The pain of inflation continues to drive shoppers to discount stores in search of some relief, a trend that is boosting sales at Dollarama Inc. DOL-T and contributed to a 23.6-per-cent increase in the retailer’s profits in the first quarter.
The Montreal-based discounter reported Wednesday that its net earnings grew to $179.9-million, or 63 cents per share, in the quarter ended April 30, compared with $145.5-million, or 50 cents per share, in the same quarter last year.
With food price increases outpacing the rate of general inflation for months, shoppers have been turning to discount stores in an attempt to cut down on their grocery bills – including Dollarama, which sells grocery items such as cereal, canned tuna, condiments and snacks. The retailer has also seen strong demand in “consumables” such as cleaning products and other categories.

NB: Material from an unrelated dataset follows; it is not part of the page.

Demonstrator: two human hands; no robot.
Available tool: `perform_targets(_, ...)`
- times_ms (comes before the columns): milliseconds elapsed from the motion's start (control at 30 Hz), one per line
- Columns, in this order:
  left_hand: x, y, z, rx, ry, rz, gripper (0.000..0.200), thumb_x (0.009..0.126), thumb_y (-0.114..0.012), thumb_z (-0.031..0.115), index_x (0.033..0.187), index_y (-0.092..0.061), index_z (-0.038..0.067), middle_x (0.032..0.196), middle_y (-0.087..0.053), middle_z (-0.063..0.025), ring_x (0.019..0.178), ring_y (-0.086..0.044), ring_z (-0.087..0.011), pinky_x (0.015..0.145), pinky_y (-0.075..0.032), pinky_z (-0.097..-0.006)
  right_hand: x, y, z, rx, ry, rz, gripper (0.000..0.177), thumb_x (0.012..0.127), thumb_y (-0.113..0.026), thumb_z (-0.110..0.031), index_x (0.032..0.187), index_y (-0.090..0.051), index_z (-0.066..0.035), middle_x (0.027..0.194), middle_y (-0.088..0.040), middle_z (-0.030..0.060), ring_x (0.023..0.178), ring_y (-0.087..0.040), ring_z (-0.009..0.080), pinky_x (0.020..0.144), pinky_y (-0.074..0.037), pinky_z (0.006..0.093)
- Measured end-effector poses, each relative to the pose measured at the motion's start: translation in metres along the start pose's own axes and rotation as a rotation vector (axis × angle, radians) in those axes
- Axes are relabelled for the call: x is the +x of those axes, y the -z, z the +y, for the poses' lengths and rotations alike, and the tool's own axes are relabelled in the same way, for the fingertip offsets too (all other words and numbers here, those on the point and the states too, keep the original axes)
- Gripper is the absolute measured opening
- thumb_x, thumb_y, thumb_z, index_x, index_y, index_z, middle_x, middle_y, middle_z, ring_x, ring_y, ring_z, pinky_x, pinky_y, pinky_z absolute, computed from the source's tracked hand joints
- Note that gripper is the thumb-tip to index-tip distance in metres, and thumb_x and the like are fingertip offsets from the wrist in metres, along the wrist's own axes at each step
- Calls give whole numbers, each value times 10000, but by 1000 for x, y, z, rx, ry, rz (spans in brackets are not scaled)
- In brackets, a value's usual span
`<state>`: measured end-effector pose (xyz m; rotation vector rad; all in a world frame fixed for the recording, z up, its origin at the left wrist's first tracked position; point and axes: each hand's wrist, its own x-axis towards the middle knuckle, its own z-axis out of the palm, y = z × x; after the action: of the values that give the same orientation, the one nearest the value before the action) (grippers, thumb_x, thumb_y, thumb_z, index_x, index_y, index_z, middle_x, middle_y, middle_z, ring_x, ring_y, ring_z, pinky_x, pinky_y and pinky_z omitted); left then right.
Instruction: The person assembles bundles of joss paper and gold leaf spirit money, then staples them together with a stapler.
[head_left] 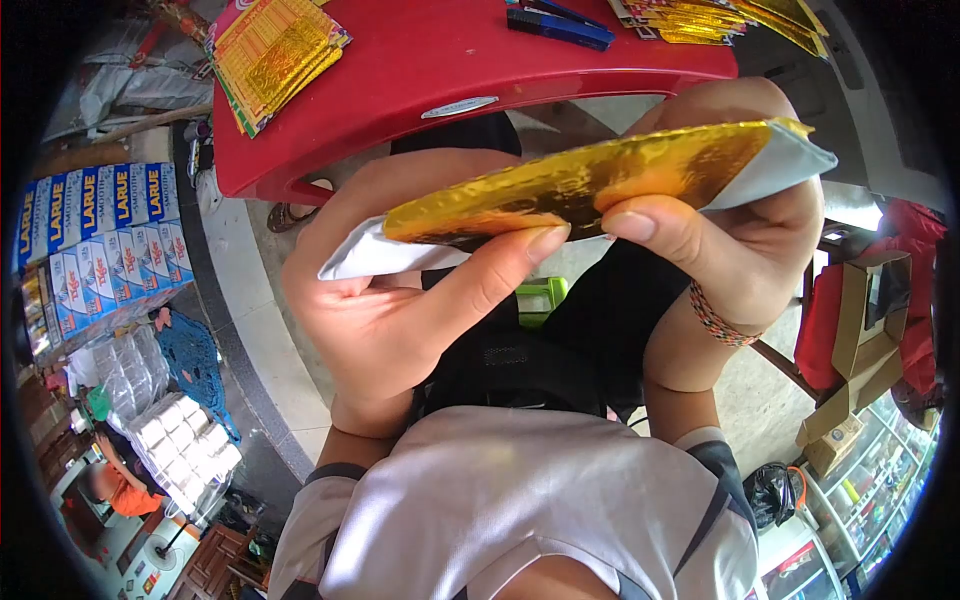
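Observation:
A folded gold foil paper (580, 185) with pale ends is held up in front of my body, above my lap. My left hand (400, 290) grips its left part, thumb on the near face and the other fingers behind it. My right hand (735, 235) grips its right part the same way, with a braided band on the wrist. The two thumb tips lie a short way apart near the lower edge. Beyond my hands is a red table (400, 50), with a stack of gold and patterned papers (275, 60) on its left side.
More gold papers (700, 18) and dark blue objects (560, 27) lie on the table. Drink cartons (105, 240) are stacked at left. An open cardboard box (868, 320) and a glass case (880, 490) stand at right. Another person (125, 485) is at lower left.

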<state>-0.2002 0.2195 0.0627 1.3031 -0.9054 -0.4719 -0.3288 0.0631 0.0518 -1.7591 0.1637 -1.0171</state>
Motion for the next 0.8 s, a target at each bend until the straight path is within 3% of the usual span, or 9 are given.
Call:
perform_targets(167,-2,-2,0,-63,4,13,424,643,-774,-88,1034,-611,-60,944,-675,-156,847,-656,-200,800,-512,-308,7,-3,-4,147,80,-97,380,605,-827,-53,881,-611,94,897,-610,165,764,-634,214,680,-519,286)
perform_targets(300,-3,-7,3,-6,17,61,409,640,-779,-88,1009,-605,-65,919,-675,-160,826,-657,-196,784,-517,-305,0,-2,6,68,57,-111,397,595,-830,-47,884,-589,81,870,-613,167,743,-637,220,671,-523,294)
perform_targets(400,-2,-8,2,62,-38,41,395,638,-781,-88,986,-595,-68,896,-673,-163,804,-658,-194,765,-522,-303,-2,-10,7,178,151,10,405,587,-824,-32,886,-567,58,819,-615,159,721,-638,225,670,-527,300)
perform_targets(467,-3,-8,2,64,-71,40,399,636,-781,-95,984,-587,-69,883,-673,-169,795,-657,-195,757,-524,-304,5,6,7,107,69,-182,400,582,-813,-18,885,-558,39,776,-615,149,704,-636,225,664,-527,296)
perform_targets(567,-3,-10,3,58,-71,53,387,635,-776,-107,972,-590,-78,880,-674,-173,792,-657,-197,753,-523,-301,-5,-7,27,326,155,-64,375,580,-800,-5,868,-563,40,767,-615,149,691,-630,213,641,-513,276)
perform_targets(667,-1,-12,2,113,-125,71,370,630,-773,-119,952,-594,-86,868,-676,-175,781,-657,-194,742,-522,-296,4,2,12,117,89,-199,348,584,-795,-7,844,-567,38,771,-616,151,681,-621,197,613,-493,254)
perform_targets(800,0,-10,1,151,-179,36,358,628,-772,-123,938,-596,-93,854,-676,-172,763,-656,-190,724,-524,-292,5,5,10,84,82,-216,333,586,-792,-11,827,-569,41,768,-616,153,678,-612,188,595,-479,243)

“While we continue to experience strong demand for consumables in the context of persistent inflationary pressures, we are also seeing strength across our seasonal and general merchandise categories,” chief executive officer Neil Rossy said on a conference call with analysts Wednesday. “I am particularly pleased with the performance of our Easter season this year, demonstrating our strong fundamentals and the fact that the full mix is continuing to drive traffic to our stores.”
Visits to Dollarama stores increased in the quarter, with the overall number of transactions up 15.5 per cent.
Comparable store sales grew 17 per cent year-over-year. That is an important metric in retail because it measures sales growth that excludes the impact of new store openings.
Dollarama has been expanding its store count significantly, opening 21 new locations in the quarter. The company had 1,507 stores across Canada as of April 30 and plans to reach 2,000 by 2031.
That expansion, along with the growth in comparable sales, boosted the company’s overall sales by 20.7 per cent to $1.29-billion in the quarter.